Die mobilen "Ersthelfer" haben seit Mai 54 Beratungsfälle gezählt und (alle) 22 Räumungsklagen abgewendet. Auch durch den steigenden Bekanntheitsgrad sei die Zahl der Fälle in den vergangenen zwei Monaten nochmals rasant angestiegen. Denn das Trio mit neuem Büro in der städtischen Notunterkunft Am Sandbach 22 arbeitet mit Streetworkern zusammen und sucht ihre Klientel auch selbst auf der Straße. Jeweils mittwochs stehen die Damen mit ihrem MoWing-Mobil auf dem Berliner Platz in West. In der kalten Jahreszeit gibt es dort auch warme Suppe von der Ratinger Tafel. Im Büro selbst sind sie dienstags von 9 bis 11 Uhr sowie donnerstags von 14 bis 16 Uhr anzutreffen.

Der enorme Anstieg der Fallzahlen, die in der Wohnungslosenhilfe verzeichnet werden - von 430 im Jahr 2011 auf 795 in 2015 -, habe unter anderem auch mit dem sinkenden Angebot an preiswertem Wohnraum zu tun, der die Bedingungen von Jobcenter und Sozialamt erfülle, sagen die SkF-Mitarbeiter. Auch sei die Nachfrage nach einer Meldeadresse - sie ist wichtig für Vermieter, Arbeitgeber und Bank - enorm angestiegen.

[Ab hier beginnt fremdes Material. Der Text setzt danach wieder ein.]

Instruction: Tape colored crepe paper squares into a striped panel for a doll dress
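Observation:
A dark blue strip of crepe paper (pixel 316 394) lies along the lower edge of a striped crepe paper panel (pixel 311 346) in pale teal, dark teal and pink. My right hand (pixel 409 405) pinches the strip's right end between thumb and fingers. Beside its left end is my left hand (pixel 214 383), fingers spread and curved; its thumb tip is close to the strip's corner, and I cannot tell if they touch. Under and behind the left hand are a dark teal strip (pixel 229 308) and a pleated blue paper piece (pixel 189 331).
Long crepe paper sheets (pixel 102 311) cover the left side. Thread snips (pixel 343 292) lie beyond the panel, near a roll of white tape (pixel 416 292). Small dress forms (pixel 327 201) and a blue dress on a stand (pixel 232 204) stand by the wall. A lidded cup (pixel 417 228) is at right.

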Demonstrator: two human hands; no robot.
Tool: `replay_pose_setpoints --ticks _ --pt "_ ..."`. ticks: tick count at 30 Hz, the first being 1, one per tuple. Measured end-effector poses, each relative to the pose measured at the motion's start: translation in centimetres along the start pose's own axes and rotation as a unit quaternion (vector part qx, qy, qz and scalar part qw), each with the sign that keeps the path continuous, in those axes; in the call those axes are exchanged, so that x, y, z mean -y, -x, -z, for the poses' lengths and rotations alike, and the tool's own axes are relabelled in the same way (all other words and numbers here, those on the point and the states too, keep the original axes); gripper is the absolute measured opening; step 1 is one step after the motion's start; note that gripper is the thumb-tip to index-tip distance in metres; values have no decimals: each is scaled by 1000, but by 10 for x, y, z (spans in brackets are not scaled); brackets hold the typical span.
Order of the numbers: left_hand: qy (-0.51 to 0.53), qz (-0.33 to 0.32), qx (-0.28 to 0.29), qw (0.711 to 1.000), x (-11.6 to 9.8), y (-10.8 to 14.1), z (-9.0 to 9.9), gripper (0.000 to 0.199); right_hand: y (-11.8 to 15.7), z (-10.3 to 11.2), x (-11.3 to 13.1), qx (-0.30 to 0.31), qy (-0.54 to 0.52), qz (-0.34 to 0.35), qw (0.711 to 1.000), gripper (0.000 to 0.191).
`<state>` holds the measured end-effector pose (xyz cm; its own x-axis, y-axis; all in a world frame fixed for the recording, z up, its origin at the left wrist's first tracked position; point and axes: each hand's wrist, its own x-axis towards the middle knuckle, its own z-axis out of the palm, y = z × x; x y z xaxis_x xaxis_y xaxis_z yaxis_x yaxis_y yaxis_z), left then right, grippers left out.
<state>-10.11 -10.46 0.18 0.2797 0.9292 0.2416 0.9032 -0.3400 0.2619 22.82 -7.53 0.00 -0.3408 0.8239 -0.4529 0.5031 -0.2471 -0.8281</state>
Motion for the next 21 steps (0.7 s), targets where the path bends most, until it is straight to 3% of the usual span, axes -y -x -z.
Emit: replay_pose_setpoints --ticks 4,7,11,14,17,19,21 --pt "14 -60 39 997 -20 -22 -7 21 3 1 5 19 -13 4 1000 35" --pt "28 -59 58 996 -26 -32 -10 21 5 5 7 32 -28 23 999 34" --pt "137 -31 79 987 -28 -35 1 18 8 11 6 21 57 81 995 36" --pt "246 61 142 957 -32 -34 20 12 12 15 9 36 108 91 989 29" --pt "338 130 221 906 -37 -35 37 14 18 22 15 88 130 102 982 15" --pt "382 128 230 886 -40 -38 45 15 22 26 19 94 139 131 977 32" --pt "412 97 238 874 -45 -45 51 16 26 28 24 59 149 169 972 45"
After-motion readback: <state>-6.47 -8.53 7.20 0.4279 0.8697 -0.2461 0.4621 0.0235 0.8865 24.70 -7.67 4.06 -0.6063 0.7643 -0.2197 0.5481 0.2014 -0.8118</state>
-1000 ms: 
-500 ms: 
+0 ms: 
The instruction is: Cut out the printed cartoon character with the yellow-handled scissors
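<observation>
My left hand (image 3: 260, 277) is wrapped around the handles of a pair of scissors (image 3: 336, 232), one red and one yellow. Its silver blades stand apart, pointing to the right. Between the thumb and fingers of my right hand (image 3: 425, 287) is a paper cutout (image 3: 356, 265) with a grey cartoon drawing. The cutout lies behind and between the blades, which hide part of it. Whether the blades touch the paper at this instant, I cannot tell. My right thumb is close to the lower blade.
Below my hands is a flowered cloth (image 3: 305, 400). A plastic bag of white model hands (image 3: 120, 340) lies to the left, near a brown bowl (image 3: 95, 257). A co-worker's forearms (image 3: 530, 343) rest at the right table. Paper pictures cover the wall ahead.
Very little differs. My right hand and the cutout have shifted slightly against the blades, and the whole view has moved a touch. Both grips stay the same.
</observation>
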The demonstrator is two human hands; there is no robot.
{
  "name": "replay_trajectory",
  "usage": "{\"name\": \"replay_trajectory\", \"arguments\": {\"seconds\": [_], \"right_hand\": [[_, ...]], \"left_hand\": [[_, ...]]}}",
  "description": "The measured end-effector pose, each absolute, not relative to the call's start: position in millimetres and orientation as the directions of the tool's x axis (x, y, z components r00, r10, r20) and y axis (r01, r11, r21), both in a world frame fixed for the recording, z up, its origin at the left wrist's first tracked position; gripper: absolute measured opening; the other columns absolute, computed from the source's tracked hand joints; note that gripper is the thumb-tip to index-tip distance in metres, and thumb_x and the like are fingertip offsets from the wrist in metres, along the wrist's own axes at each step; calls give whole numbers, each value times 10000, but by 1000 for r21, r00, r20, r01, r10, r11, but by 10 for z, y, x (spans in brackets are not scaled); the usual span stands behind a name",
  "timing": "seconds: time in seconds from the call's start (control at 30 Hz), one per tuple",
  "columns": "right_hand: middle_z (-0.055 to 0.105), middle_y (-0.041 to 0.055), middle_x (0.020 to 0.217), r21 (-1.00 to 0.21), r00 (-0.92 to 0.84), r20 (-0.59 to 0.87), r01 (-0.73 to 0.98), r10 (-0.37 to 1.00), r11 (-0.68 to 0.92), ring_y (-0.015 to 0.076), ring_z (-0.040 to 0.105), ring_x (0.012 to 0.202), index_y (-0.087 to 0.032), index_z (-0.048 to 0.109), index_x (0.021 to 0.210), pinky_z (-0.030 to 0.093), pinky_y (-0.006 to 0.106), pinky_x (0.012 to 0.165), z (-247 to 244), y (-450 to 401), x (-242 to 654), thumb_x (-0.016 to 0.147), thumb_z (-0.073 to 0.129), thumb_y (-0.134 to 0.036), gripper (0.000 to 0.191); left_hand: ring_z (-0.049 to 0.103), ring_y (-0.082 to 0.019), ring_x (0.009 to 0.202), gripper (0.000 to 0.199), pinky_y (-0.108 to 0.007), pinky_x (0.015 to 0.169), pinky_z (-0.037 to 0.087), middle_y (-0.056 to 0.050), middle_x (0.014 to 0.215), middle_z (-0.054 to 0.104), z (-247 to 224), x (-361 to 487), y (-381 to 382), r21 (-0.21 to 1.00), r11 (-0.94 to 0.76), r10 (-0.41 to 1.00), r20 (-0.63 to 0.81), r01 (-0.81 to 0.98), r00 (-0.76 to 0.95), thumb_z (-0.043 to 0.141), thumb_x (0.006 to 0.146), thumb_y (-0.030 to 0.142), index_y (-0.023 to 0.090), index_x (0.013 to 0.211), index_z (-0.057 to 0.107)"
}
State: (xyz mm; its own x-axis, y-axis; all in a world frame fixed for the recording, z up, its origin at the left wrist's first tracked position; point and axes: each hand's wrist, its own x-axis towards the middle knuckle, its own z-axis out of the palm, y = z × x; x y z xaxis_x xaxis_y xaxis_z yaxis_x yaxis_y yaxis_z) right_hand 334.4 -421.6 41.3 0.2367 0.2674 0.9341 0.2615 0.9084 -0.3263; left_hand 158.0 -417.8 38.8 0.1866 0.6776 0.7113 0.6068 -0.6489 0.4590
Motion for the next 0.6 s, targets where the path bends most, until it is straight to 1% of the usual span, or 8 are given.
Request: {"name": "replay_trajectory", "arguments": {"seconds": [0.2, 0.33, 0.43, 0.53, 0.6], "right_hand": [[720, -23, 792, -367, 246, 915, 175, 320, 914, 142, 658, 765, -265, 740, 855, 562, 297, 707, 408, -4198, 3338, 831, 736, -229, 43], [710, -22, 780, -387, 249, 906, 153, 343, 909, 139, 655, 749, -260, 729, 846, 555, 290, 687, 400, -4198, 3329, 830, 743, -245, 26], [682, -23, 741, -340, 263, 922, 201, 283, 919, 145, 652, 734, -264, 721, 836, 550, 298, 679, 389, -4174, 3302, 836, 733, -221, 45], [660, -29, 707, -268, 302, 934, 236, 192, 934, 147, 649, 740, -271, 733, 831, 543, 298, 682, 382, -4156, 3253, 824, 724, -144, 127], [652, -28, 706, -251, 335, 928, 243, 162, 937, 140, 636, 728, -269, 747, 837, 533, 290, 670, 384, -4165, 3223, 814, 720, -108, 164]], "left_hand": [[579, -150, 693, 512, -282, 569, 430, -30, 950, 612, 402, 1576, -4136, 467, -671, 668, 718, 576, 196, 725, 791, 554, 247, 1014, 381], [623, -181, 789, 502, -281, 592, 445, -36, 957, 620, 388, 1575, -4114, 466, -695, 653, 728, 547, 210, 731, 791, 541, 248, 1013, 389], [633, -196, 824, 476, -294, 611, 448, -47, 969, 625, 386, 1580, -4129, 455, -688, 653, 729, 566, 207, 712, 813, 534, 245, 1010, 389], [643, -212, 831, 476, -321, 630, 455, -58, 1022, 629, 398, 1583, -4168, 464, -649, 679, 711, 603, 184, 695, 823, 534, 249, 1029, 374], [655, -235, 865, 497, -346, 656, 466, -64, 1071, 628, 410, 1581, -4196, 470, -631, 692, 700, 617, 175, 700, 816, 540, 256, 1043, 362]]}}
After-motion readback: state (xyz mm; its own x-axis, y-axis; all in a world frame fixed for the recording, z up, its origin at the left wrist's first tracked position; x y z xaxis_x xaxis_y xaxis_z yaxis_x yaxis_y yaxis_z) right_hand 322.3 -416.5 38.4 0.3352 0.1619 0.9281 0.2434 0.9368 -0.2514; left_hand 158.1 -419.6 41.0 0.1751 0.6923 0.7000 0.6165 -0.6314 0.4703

Angesichts der negativen Entwicklung auf dem Wohnungsmarkt zeigt sich Frese hocherfreut darüber, dass man zu den deutschlandweit 88 Projekten gehöre, die aus Mitteln des "Europäischen Hilfsfonds für die am stärksten benachteiligten Personen" (EHAB) befristet auf drei Jahre gefördert werde.

"Wir haben uns mit viel Engagement in die Ausarbeitung des Antrages hineingeworfen", sagte Carsten Frese rückblickend. Insgesamt hatten sich bundesweit 190 Organisationen beworben. In anderen europäischen Ländern wird das EHAB-Fördergeld übrigens für Nahrungsmittel verwendet.